A second possibility for Anshei Israel is a hybrid model, with Sunday morning in-person classes, following CDC guidelines for social distancing, and Tuesday afternoon online classes.
A third option would be all in-person classes, following the CDC guidelines for social distancing.
At Congregation Chaverim, “Hebrew and religious school will re-open mid-August in person if it is safe to do so. If not we are set to hold all of our classes through Zoom,” says Rabbi Stephanie Aaron, who also serves as education director.
Congregation Beit Simcha, which conducted its religious school on Zoom from March to the end of the spring semester, expects to do the same when school begins in August, says Rabbi Sam Cohon. “We are fully prepared to go live if we think that it’s prudent and healthy to do so,” he adds.
With the exception of a siyyum (end-of-year celebration), Beit Simcha was able to accomplish everything it wanted, including b’nai mitzvah tutoring, on Zoom, he says. The education director for the coming year is Sophia Korb, Ph.D.
“We’re trying to figure out ways to have kids be present, using social distancing, for both some religious school experiences and some services. My own sense based on how things are going right now is that it’s very premature to open schools in August. I hope that that changes, of course,” Cohon said June 29.
Zoom has allowed for more individualized instruction, because kids’ schedules have been more flexible, Cohon notes.
“Once we open we’ll still have to be hybrid, because some people are not going to be comfortable being [at school],” he says. Cohon adds that if there’s anything positive to come out of the pandemic, it is the discovery of how easy it is to broadcast services on Facebook Live — something he plans to continue even after the pandemic is over — and to hold hybrid classes using Zoom, expanding the synagogue’s potential reach for both children and adults.

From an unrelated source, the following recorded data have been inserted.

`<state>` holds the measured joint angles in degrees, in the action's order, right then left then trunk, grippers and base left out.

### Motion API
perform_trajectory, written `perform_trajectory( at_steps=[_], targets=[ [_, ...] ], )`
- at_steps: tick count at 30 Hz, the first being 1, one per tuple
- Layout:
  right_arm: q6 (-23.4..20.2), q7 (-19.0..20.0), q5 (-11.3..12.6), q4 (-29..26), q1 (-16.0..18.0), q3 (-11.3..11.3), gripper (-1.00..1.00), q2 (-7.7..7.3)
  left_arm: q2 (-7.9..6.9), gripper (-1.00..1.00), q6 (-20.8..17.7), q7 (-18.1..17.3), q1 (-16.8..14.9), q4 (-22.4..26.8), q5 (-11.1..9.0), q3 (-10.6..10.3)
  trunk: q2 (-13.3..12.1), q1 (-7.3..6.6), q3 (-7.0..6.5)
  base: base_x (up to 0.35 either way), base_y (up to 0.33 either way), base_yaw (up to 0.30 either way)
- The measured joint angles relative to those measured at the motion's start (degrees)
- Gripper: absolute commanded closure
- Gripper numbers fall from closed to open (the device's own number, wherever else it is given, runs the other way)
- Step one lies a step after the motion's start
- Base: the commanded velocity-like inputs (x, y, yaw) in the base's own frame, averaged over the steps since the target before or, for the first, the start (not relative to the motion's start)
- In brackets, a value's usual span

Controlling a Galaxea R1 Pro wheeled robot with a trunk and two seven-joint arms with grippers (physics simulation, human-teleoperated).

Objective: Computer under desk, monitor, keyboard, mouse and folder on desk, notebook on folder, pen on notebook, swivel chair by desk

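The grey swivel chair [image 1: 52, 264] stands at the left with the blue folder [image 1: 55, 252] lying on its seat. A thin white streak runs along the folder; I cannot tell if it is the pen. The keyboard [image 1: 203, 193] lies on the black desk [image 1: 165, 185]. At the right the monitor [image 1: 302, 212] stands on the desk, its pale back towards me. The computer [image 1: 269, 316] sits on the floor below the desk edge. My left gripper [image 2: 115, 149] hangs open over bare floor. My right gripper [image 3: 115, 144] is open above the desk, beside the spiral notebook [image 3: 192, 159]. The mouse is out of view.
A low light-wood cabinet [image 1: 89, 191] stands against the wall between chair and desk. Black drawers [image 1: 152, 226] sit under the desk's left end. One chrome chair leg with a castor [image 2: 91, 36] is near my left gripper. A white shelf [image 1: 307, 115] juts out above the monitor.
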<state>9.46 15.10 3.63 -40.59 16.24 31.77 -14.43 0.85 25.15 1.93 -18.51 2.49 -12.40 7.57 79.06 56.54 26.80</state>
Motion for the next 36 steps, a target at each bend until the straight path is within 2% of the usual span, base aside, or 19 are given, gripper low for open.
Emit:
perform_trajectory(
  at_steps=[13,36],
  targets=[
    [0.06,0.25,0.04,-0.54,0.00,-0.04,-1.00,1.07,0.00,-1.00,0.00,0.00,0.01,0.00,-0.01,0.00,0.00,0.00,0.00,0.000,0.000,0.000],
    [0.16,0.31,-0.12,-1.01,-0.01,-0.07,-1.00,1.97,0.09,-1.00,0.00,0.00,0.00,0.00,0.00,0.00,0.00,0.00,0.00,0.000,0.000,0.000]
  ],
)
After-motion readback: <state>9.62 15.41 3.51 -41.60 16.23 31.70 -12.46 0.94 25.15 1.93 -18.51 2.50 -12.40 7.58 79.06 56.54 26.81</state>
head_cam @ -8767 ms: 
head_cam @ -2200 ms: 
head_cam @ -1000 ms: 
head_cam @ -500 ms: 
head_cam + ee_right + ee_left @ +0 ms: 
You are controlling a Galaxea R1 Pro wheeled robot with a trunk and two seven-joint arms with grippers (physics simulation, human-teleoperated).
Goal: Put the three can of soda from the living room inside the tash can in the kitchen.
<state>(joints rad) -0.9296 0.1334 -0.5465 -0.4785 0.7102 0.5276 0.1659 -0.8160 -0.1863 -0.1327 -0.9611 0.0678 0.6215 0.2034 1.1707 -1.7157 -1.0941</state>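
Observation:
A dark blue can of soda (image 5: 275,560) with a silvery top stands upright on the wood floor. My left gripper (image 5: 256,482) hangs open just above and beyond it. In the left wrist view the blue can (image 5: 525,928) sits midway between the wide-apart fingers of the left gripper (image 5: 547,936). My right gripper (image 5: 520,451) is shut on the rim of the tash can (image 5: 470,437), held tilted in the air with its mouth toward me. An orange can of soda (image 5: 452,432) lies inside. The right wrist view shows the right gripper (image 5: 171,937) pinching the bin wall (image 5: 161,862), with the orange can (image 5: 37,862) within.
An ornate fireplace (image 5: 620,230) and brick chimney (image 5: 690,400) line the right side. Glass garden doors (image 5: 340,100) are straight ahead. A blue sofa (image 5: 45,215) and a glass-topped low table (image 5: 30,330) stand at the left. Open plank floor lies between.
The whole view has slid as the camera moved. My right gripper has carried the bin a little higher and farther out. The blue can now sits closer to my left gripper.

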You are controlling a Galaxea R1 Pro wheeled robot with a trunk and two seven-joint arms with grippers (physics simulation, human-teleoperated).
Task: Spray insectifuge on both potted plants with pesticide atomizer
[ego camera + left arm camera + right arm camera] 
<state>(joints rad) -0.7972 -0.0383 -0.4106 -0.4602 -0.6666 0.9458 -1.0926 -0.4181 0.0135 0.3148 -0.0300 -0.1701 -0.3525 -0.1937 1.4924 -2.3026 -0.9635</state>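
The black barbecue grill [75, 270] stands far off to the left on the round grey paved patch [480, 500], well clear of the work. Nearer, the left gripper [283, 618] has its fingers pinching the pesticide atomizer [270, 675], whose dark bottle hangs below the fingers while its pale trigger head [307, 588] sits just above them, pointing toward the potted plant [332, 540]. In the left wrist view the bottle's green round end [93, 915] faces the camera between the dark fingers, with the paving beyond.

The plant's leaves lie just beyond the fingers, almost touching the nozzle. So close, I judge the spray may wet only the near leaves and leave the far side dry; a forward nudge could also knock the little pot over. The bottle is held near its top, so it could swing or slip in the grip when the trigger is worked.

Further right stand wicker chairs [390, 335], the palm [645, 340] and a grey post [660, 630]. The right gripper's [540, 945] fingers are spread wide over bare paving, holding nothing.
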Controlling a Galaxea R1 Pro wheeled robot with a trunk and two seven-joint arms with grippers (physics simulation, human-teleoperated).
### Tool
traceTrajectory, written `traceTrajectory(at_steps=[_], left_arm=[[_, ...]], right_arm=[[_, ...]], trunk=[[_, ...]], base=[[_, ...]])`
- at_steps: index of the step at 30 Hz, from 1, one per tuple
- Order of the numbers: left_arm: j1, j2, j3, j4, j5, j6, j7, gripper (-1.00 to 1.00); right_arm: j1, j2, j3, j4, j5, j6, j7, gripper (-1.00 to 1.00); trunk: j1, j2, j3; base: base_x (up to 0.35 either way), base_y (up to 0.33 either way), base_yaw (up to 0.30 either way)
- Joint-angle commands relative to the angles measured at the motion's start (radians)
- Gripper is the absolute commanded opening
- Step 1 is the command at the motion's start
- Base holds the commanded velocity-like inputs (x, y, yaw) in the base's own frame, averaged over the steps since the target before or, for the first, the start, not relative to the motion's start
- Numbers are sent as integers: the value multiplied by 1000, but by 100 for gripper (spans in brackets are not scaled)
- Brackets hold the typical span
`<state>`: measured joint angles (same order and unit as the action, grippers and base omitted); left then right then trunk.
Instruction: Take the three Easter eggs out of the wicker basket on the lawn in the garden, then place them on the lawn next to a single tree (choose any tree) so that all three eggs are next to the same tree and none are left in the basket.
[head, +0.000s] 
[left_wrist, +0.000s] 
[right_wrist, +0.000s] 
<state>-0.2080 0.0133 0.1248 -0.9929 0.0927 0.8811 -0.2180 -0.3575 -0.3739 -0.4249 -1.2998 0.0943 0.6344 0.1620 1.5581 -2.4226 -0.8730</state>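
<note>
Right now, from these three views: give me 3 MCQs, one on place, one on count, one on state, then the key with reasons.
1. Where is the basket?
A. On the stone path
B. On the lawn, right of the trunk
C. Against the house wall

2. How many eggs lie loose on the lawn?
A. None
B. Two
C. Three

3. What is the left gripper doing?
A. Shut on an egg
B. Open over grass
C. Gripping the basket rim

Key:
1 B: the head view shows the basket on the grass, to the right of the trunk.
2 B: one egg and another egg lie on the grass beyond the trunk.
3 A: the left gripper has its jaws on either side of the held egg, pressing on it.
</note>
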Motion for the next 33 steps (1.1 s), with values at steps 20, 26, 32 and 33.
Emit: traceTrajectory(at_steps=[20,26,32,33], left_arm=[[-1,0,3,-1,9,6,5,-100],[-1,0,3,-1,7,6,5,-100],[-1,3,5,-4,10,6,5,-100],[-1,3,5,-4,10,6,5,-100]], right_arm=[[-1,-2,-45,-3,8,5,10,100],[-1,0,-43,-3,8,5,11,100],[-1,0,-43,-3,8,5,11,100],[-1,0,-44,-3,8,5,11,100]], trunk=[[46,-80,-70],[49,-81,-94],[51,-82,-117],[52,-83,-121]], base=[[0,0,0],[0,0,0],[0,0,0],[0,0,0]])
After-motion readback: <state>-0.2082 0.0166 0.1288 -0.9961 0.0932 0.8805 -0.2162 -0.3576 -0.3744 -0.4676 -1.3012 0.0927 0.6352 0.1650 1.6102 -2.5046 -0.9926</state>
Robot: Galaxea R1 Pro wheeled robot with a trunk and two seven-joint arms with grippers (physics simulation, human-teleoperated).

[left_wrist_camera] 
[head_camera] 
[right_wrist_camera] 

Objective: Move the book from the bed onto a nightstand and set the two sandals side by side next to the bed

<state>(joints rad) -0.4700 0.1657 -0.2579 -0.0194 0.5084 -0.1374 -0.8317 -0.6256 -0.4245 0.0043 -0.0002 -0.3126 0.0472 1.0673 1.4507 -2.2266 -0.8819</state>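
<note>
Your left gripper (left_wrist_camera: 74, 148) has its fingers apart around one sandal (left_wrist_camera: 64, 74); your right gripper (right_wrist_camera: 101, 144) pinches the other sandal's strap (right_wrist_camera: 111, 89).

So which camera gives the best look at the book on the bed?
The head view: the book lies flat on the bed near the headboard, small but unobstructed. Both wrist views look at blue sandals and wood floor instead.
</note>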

Tucson Hebrew Academy Head of School Laurence Kutler emphasizes that the Aug. 17 opening date is “aspirational.” THA used distance learning from March 16 until the end of the spring semester and can implement it again if it is deemed unsafe to begin in-person learning. A COVID-19 team at THA, comprising members of administration, staff, and a group of medical advisors, has been working to create an opening plan based on current guidance from the CDC and state and local governments, aware that such guidance is likely to change over the course of the year.
THA has outlined its protocols in a nine-page reopening document, which Kutler expected to provide to families last week. These include temperature checks of all staff and students before they enter the school each day; requiring staff and students to wear masks or other face coverings in all public areas, including classrooms; and classrooms arranged for 6-foot distancing and where that is not feasible, student desks divided by plexiglass screens. THA will not hold group sports or group prayer (pre-recorded tefillah videos will be played in homerooms in grades 2-8). Lunch will take place in the classrooms, or outside for lower school classes on rotating days. Recess times will be staggered. Individual students requiring an accommodation to allow them to learn at home will be supported by the support services department, and staff will be similarly supported.